“Our lives begin to end the day we become silent about things that matter.”

Martin Luther King, Jr

Friday, February 27, 2009

Genocide In Rwanda part II

  The existing literature on the Tutsi rebels in several aspects, is actually misinformation or disinformation put out by the rebels or their enemies during this conflict to garner international support in their respective reasons for the conflict. Does it explore the capacity if any, of the rebels' anticipation about the costs of their challenge or the hope for forthcoming international intervention? If anything the information at hand focuses solely on the rebels first invasion, not looking at their later actions on the battlefield or peace negotiations that incited the genocidal retaliation.
  These succeeding actions include: launching military offensives in 1991 and 1992; refusing to compromise during peace negotiations in 1992 and 1993; breaking a cease-fire and launching an offensive in early 1993. This angered even their allies within Rwanda; refusing to renegotiate the terms of an existing peace agreement in late 1993 in spite of increasing signs that such refusal would lead to massive retaliation against Tutsi civilians. Refusing to accept cease-fire offers during the first two weeks of the genocide and pursuing a war plan during the genocide giving greater priority to military victory than to protecting Tutsi civilians.

  This comes from former senior Tutsi rebels who are more than willing to speak openly more now than during the war or it's immediate aftermath.

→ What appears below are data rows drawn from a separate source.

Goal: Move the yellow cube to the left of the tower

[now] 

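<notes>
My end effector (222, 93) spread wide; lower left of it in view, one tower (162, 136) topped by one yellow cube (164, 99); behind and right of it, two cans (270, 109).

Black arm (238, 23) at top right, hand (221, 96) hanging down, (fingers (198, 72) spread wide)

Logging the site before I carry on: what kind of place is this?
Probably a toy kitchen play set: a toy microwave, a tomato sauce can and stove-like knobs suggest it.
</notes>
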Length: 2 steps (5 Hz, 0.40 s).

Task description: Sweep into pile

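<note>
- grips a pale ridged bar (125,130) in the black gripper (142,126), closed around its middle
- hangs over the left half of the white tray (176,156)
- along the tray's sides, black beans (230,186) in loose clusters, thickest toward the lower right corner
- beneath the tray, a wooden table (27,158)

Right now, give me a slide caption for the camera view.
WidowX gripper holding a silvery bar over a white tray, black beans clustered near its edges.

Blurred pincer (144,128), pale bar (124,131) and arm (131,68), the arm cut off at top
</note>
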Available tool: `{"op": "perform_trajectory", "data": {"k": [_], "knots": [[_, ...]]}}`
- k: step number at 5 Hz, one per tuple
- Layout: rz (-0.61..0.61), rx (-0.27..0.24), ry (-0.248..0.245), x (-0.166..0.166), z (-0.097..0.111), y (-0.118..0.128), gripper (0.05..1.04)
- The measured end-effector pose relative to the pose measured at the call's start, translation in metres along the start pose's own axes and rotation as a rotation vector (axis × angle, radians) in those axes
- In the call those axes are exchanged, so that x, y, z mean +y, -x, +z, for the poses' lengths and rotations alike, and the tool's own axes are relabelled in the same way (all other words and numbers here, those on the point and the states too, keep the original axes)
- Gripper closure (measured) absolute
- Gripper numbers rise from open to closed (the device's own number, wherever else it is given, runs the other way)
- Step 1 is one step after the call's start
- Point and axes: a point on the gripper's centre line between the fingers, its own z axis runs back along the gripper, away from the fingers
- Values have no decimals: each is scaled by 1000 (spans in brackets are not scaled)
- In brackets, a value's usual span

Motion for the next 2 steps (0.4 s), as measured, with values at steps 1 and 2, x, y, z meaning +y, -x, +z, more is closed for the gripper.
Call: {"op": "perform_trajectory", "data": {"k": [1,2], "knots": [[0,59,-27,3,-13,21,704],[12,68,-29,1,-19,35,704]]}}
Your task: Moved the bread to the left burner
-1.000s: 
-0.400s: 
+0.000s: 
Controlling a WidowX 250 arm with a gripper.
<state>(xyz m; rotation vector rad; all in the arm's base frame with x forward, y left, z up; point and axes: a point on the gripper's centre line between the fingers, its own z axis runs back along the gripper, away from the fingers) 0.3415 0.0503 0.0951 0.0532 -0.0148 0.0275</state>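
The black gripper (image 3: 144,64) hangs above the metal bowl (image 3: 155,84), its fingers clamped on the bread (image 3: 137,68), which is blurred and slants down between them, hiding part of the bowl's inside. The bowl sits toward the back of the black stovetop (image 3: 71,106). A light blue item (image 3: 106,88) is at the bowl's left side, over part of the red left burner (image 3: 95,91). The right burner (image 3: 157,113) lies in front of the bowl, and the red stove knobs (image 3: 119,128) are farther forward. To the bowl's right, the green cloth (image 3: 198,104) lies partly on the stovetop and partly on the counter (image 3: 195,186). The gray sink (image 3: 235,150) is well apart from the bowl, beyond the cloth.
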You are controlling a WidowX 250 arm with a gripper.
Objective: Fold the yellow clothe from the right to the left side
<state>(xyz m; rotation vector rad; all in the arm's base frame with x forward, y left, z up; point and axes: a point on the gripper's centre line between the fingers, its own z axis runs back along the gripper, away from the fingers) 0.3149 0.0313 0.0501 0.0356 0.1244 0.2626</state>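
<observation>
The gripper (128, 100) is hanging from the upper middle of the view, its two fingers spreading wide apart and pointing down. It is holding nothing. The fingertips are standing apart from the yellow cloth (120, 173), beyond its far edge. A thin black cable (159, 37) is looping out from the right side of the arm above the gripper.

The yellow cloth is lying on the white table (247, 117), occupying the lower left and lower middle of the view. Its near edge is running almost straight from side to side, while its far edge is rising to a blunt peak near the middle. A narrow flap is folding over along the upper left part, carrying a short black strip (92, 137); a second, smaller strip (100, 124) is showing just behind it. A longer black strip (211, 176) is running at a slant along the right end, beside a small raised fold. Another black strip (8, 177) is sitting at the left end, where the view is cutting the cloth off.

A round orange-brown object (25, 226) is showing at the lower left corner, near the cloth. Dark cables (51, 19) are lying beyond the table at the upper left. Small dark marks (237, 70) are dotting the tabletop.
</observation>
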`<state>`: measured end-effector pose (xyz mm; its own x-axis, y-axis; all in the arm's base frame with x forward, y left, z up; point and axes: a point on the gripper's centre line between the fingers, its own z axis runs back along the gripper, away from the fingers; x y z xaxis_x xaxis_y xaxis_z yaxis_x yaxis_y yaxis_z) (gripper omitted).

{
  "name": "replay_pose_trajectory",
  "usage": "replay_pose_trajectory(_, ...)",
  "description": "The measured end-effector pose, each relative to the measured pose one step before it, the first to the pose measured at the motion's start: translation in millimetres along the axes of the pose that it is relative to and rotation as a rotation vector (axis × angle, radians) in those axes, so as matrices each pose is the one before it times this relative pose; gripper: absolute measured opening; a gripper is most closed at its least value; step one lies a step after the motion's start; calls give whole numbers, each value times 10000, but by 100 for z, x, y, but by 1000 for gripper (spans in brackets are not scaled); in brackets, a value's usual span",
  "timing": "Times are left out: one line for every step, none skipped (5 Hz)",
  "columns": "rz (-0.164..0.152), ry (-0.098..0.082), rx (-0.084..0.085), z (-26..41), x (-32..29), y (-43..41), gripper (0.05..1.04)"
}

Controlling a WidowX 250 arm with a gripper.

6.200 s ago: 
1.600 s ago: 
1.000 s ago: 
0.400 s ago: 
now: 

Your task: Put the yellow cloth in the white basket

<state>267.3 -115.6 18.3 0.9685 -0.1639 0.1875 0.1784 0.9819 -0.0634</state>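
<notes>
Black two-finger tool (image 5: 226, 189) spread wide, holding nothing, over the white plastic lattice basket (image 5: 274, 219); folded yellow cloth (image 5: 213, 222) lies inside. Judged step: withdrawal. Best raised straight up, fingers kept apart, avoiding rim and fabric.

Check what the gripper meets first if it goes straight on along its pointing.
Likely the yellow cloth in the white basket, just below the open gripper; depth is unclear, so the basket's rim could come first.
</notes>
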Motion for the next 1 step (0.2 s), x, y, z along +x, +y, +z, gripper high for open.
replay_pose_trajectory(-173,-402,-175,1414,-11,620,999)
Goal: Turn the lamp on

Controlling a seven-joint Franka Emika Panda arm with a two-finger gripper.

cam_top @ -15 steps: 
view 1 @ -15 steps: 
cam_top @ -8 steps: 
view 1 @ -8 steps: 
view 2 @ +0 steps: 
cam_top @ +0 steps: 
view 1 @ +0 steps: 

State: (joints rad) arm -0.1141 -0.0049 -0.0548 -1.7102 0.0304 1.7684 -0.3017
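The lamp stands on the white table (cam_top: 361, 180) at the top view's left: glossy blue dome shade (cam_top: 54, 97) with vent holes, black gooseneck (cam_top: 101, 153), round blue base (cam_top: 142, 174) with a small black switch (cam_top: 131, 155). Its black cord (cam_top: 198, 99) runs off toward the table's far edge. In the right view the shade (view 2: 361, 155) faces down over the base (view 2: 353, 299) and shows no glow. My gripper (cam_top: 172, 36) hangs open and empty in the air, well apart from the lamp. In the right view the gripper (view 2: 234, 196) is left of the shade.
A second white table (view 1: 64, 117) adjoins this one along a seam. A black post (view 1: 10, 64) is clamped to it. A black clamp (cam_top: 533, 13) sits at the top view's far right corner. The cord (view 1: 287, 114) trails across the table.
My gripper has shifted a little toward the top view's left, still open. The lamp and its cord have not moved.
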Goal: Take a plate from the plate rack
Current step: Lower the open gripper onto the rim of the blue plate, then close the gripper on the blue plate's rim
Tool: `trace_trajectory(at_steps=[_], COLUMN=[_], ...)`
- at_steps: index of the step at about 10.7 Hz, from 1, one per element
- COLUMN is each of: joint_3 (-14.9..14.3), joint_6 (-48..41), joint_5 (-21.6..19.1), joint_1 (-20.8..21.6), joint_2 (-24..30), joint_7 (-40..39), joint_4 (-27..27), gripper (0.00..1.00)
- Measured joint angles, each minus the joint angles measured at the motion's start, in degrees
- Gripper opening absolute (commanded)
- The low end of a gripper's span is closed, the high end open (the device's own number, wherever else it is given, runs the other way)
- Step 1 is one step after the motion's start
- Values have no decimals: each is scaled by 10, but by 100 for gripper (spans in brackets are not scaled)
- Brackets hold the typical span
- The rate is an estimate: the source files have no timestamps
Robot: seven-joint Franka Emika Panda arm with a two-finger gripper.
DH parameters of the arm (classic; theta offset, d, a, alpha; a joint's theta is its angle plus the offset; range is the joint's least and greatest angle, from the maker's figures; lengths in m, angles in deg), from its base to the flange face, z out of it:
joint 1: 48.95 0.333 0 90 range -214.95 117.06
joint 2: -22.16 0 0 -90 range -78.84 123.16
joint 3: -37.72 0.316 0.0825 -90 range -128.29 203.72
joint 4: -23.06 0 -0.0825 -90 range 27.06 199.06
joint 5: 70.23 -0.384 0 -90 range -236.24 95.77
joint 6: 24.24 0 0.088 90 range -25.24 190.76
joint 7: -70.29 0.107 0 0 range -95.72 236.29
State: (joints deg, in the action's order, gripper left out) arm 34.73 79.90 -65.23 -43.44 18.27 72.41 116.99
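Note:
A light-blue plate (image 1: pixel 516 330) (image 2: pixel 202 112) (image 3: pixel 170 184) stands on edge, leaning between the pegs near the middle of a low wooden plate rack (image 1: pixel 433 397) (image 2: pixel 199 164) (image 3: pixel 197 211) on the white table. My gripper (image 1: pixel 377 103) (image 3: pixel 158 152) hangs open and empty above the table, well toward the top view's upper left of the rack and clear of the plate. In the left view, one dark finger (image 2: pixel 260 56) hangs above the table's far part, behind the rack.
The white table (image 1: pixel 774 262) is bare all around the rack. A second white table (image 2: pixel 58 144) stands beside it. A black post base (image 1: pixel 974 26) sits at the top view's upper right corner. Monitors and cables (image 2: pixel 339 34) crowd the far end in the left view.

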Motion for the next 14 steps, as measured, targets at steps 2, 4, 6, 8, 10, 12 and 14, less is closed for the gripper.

These include the following:

Founding coordinator and later constitutional commission chairman, Tito Rutaremara

Vice-chairman at the time of the invasion and later electoral commission president, Protais Musoni

Director of external affairs and top peace negotiator during the war and later foreign minister, Patrick Maimaka.

Deputy peace negotiator and later cheif of cabinet, Theogene Rudasingwa.

Top delegate to peace talks in 1991 and director of war operations during the genocide and later chief of army operations, Karenzi Karake.

Top delegate to the first peace talks in 1990 and later deputy police commissioner, Dennis Karera.

Head of finance from it's founding through the genocide and later prefect of the capital area, Aloysie Inyumba.

Washington representative during the war and later foreign minister, Charles Murigande.

Personal physician and right hand man of it's leader Paul Kagame and later national security advisor, Emmanuel Ndahiro.

Member of the executive committee and later minister of information, Wilson "Shaban" Rutaysire.

An anonymous top rebel and later senior official in the ministry of defense.

An anonymous senior moderate Hutu officer in the Rwandan army during the genocide.

All quotes and historical accounts are from interviews made by Alan Kuperman except where otherwise noted.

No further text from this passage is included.